### YOUR INSTRUCTIONS
Copy all the lines of the data that include the word "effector".

==== RECORDS TO PROCESS ====

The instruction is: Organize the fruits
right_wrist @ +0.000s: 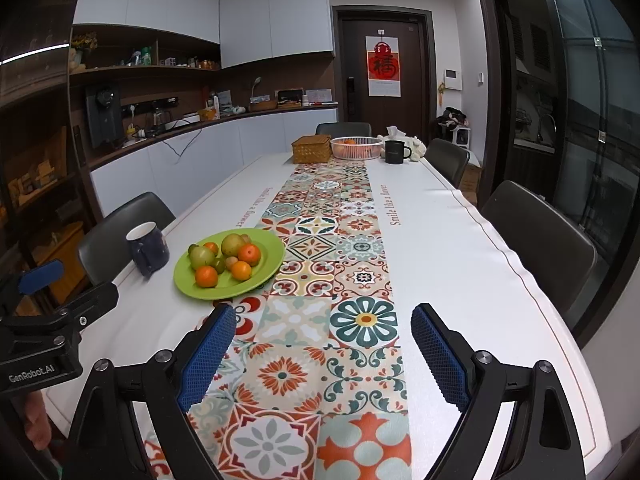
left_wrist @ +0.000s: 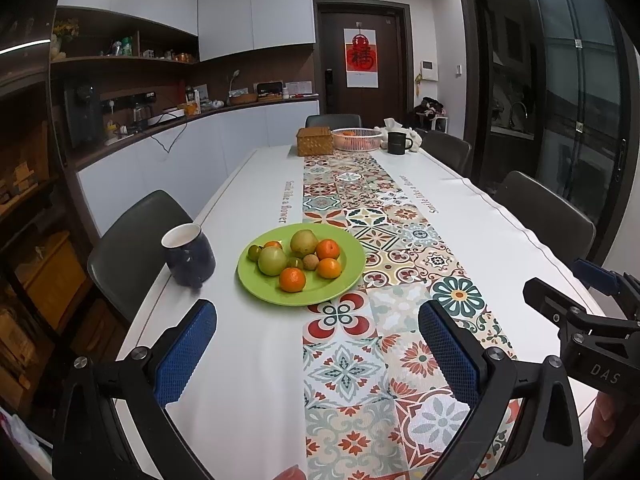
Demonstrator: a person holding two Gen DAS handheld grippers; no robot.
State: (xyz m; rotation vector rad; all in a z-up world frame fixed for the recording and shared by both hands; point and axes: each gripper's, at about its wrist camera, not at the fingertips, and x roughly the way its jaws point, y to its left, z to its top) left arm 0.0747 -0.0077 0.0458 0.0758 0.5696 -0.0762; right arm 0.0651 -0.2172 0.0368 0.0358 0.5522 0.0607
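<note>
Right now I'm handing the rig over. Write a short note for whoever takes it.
Left tool: open, holding nothing, over the table's near end.
Right tool: open, holding nothing, beside it.
Fruit: oranges and green fruits all on the green plate, next to the dark blue mug.
White basket at the far end already holds some orange fruit.
Done: nothing visibly moved.
Left: the whole plate.

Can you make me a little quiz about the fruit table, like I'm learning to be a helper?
1. True or false: both grippers are holding fruit.
2. What colour is the plate under the fruit?
3. What stands left of the plate? A) dark blue mug B) wicker box C) white basket

Key: 1 false, the left gripper and right gripper are open and empty; 2 green; 3 A.
</note>
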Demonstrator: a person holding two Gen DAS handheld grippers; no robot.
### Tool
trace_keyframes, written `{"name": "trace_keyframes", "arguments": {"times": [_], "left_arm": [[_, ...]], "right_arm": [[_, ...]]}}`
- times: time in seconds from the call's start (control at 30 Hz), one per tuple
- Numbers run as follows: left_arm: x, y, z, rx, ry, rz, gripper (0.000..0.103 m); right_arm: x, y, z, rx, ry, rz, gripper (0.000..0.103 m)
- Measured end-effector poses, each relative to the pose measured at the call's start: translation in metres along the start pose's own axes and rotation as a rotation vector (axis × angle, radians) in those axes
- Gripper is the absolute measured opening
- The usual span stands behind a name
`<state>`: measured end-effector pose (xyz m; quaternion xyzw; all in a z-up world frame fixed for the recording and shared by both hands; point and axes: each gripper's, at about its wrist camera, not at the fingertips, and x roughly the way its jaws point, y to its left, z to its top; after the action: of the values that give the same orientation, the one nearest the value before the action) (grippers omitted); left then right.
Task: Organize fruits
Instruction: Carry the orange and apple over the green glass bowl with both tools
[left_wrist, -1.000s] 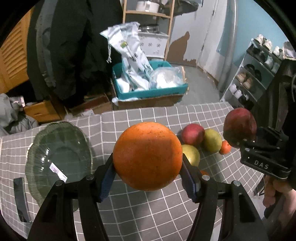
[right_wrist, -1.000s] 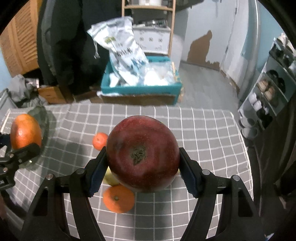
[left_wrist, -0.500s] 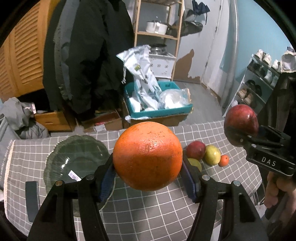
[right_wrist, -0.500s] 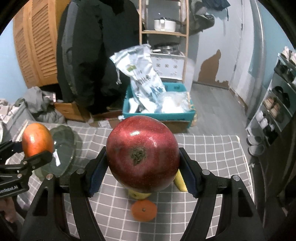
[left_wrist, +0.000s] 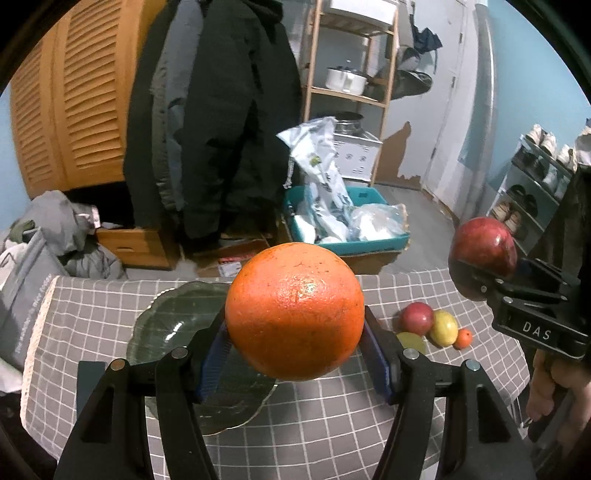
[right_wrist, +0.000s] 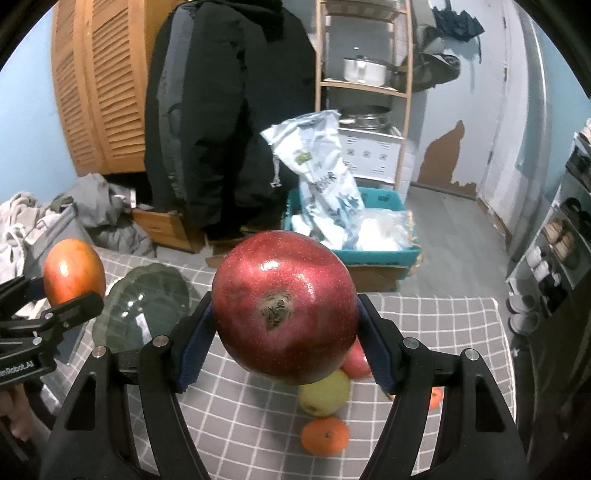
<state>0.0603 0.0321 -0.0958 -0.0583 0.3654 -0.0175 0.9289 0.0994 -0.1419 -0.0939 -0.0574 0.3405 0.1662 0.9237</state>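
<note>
Orange first: clamped on a large round dimpled orange between the blue-padded jaws of the left gripper, carried in the air and not resting on anything. Same story on the right gripper, jaws shut tight around a big glossy dark-red apple, stem end facing the camera. Lifted clear within the last second: sits higher and further back from the grey checked cloth of the desk than a second ago, with far more of the room showing above it and the leftover fruit looking smaller. Now lines up, in the left view, right above the near rim of the scalloped dark-green glass dish, which lay off to the left a second ago. Leaves four pieces on the cloth, well apart from the dish: a small red apple, a yellow-green fruit, a paler green one and a tiny tangerine, bunched close together. Reads as pick-up finished for both fruits and carry under way. Probably calls next for lowering the orange into the dish and only then opening, since round fruit dropped on glass may well roll off.
</note>
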Motion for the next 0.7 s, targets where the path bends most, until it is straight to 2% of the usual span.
{"name": "trace_keyframes", "arguments": {"times": [0.43, 0.7], "left_arm": [[-0.001, 0.060, -0.008, -0.090, 0.006, 0.094, 0.067], [0.012, 0.093, -0.019, -0.134, 0.046, 0.148, 0.067]], "right_arm": [[0.030, 0.055, 0.012, -0.052, 0.036, 0.076, 0.073], [0.059, 0.093, 0.014, -0.088, 0.087, 0.122, 0.073]]}}
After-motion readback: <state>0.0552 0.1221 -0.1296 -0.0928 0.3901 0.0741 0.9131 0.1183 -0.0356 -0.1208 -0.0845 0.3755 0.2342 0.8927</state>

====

### WORKED SOLUTION
- Measured end-effector poses, each relative to the pose measured at the call's start: translation in metres along the start pose's own axes and rotation as a rotation vector (axis × angle, radians) in those axes
`<state>`: measured end-effector pose (xyz m; quaternion xyzw; all in a z-up world frame fixed for the recording and shared by both hands; point and axes: each gripper's, at about its wrist camera, not at the fingertips, and x roughly the way its jaws point, y to its left, z to its top; after the action: of the values that give the same orientation, the one nearest the value before the action) (grippers omitted); left then right.

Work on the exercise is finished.